## EXERCISE DETAILS
The line containing "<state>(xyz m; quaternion" marks the start. Return it and every later line of the listing below exactly, ending with the last one.

## SUPPLIED MATERIAL
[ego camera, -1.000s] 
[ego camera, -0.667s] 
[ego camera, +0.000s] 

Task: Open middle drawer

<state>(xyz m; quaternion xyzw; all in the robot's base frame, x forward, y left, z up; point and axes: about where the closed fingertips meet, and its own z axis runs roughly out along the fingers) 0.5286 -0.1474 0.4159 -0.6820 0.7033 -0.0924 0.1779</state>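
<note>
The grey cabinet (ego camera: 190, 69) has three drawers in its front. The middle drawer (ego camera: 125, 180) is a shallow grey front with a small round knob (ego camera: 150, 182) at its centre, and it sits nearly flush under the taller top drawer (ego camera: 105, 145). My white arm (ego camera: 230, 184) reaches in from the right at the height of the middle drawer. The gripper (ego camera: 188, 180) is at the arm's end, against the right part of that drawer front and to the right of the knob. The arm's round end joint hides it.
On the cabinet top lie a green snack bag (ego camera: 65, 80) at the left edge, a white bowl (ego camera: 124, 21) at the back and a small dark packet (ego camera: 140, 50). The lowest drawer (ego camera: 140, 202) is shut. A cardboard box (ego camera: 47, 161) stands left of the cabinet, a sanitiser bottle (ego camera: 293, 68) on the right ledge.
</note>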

## SOLUTION TO THIS EXERCISE
<state>(xyz m; quaternion xyzw; all in the robot's base frame, x forward, y left, z up; point and axes: about where the closed fingertips meet, and its own z axis runs roughly out along the fingers) 0.5286 -0.1474 0.4159 -0.6820 0.7033 -0.0924 0.1779</state>
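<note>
The grey cabinet (ego camera: 190, 69) has three drawers in its front. The middle drawer (ego camera: 125, 180) is a shallow grey front with a small round knob (ego camera: 150, 182) at its centre, and it sits nearly flush under the taller top drawer (ego camera: 105, 145). My white arm (ego camera: 230, 184) reaches in from the right at the height of the middle drawer. The gripper (ego camera: 188, 180) is at the arm's end, against the right part of that drawer front and to the right of the knob. The arm's round end joint hides it.
On the cabinet top lie a green snack bag (ego camera: 65, 80) at the left edge, a white bowl (ego camera: 124, 21) at the back and a small dark packet (ego camera: 140, 50). The lowest drawer (ego camera: 140, 202) is shut. A cardboard box (ego camera: 47, 161) stands left of the cabinet, a sanitiser bottle (ego camera: 293, 68) on the right ledge.
</note>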

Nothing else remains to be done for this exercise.